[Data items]
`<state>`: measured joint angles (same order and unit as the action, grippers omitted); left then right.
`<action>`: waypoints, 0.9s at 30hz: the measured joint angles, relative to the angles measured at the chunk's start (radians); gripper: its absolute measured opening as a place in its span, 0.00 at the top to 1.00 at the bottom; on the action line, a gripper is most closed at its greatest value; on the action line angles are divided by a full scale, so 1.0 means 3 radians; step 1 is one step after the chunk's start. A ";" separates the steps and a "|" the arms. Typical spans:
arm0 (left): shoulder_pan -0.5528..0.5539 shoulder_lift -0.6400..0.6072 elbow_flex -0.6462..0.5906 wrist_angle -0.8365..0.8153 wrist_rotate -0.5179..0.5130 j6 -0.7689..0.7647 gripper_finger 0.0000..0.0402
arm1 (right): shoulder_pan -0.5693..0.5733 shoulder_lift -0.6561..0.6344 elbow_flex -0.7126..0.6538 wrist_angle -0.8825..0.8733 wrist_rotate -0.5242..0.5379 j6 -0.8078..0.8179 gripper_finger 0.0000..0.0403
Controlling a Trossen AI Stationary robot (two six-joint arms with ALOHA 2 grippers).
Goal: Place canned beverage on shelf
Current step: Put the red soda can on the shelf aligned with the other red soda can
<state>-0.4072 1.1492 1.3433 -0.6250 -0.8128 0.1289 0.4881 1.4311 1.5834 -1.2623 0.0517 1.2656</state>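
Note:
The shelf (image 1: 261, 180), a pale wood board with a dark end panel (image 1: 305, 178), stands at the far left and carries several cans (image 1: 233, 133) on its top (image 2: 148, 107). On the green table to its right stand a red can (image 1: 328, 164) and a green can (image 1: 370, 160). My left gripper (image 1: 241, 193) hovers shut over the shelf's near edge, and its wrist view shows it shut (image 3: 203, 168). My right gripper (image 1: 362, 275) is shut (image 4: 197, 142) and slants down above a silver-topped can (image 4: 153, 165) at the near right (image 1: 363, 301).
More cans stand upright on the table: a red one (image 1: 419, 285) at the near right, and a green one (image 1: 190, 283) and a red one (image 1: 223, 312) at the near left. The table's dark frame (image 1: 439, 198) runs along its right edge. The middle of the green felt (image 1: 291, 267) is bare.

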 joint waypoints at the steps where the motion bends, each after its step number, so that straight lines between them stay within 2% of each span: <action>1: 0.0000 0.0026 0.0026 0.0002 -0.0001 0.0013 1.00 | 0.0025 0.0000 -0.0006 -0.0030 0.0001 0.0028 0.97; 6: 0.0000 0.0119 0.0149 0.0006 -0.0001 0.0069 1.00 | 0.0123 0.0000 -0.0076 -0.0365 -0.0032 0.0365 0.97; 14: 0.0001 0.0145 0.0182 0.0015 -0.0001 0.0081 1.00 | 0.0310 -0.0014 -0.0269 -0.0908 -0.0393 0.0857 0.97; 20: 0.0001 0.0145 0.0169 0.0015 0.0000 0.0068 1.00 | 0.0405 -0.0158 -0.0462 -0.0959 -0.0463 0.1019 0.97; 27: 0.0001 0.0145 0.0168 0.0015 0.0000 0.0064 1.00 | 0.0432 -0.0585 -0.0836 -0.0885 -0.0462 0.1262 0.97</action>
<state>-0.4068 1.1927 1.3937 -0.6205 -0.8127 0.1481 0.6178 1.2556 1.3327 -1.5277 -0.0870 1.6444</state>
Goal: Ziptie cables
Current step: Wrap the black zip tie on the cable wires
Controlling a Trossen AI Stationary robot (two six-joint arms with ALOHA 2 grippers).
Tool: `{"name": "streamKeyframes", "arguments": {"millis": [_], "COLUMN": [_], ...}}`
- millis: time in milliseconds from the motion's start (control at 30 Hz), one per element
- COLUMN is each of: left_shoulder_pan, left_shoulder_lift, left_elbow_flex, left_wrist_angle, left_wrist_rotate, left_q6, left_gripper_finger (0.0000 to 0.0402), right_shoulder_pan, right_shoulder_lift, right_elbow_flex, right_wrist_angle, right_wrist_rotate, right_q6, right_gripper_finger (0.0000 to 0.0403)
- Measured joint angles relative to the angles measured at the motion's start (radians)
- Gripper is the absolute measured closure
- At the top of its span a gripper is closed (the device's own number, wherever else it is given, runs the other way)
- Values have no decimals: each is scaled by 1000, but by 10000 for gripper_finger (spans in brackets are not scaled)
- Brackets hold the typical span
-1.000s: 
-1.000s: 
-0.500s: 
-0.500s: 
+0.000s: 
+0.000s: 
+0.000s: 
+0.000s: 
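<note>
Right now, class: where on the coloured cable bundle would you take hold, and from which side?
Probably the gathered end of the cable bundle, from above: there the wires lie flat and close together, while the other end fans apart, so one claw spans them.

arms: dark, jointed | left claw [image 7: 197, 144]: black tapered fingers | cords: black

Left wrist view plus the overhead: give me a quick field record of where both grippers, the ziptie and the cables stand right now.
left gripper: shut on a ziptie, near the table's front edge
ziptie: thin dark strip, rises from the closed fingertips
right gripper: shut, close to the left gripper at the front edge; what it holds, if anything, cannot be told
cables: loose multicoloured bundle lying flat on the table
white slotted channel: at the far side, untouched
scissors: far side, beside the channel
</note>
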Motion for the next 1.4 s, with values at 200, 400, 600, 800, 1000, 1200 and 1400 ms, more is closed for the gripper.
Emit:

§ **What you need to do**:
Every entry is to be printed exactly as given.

§ **Answer to the exercise**:
`<state>`: measured joint angles (same order and unit as the action, grippers omitted); left then right.
`<action>`: waypoints, 0.9s at 30hz: the measured joint angles, relative to the angles measured at the chunk's start (radians); gripper: its absolute measured opening as a place in its span, 0.00 at the top to 1.00 at the bottom; on the action line, a gripper is most closed at its greatest value; on the action line angles are divided by a full scale, so 1.0 means 3 radians; step 1 is one step after the chunk's start. A ";" separates the steps and a "|" the arms. Typical spans:
arm0 (left): shoulder_pan -0.5528..0.5539 shoulder_lift -0.6400..0.6072 elbow_flex -0.6462..0.5906 wrist_angle -0.8365..0.8153 wrist_rotate -0.5179..0.5130 j6 -0.7689..0.7647 gripper_finger 0.0000..0.0402
arm1 (right): shoulder_pan -0.5693..0.5733 shoulder_lift -0.6561..0.6344 elbow_flex -0.7126..0.6538 wrist_angle -0.8825..0.8733 wrist_rotate -0.5242..0.5379 j6 -0.8078..0.8179 gripper_finger 0.0000..0.0403
Controlling a Trossen AI Stationary robot (two six-joint arms with ALOHA 2 grippers).
Goal: Place canned beverage on shelf
Current step: Put the red soda can on the shelf aligned with the other red soda can
<state>-0.4072 1.1492 1.3433 -0.6250 -0.8128 0.1289 0.4881 1.4311 1.5834 -1.2623 0.0517 1.2656</state>
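Note:
The shelf (image 1: 261, 180), a pale wood board with a dark end panel (image 1: 305, 178), stands at the far left and carries several cans (image 1: 233, 133) on its top (image 2: 148, 107). On the green table to its right stand a red can (image 1: 328, 164) and a green can (image 1: 370, 160). My left gripper (image 1: 241, 193) hovers shut over the shelf's near edge, and its wrist view shows it shut (image 3: 203, 168). My right gripper (image 1: 362, 275) is shut (image 4: 197, 142) and slants down above a silver-topped can (image 4: 153, 165) at the near right (image 1: 363, 301).
More cans stand upright on the table: a red one (image 1: 419, 285) at the near right, and a green one (image 1: 190, 283) and a red one (image 1: 223, 312) at the near left. The table's dark frame (image 1: 439, 198) runs along its right edge. The middle of the green felt (image 1: 291, 267) is bare.
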
 joint waypoints at the steps where the motion bends, each after its step number, so that straight lines between them stay within 2% of each span: <action>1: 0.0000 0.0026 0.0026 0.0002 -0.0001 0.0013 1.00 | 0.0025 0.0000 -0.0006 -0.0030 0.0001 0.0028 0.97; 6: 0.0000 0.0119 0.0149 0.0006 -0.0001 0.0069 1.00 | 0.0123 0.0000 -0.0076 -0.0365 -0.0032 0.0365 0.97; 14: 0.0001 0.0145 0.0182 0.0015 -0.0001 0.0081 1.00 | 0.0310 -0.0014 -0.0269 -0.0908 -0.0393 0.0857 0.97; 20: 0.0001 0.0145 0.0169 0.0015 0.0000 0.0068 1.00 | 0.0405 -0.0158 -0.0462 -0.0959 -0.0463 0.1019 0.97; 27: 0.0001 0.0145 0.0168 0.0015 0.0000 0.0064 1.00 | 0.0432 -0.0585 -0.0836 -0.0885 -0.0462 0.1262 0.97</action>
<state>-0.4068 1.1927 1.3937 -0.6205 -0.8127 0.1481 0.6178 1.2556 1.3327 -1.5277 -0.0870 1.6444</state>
Goal: Ziptie cables
Current step: Wrap the black zip tie on the cable wires
Controlling a Trossen AI Stationary robot (two six-joint arms with ALOHA 2 grippers).
Tool: `{"name": "streamKeyframes", "arguments": {"millis": [_], "COLUMN": [_], ...}}`
- millis: time in milliseconds from the motion's start (control at 30 Hz), one per element
- COLUMN is each of: left_shoulder_pan, left_shoulder_lift, left_elbow_flex, left_wrist_angle, left_wrist_rotate, left_q6, left_gripper_finger (0.0000 to 0.0402), right_shoulder_pan, right_shoulder_lift, right_elbow_flex, right_wrist_angle, right_wrist_rotate, right_q6, right_gripper_finger (0.0000 to 0.0403)
- Measured joint angles relative to the angles measured at the motion's start (radians)
- Gripper is the absolute measured closure
- At the top of its span a gripper is closed (the device's own number, wherever else it is given, runs the other way)
- Values have no decimals: each is scaled by 1000, but by 10000 for gripper_finger (spans in brackets are not scaled)
- Brackets hold the typical span
-1.000s: 
-1.000s: 
-0.500s: 
-0.500s: 
+0.000s: 
+0.000s: 
+0.000s: 
+0.000s: 
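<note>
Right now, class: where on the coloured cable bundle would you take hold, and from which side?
Probably the gathered end of the cable bundle, from above: there the wires lie flat and close together, while the other end fans apart, so one claw spans them.

arms: dark, jointed | left claw [image 7: 197, 144]: black tapered fingers | cords: black

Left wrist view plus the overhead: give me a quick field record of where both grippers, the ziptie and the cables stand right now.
left gripper: shut on a ziptie, near the table's front edge
ziptie: thin dark strip, rises from the closed fingertips
right gripper: shut, close to the left gripper at the front edge; what it holds, if anything, cannot be told
cables: loose multicoloured bundle lying flat on the table
white slotted channel: at the far side, untouched
scissors: far side, beside the channel
</note>
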Motion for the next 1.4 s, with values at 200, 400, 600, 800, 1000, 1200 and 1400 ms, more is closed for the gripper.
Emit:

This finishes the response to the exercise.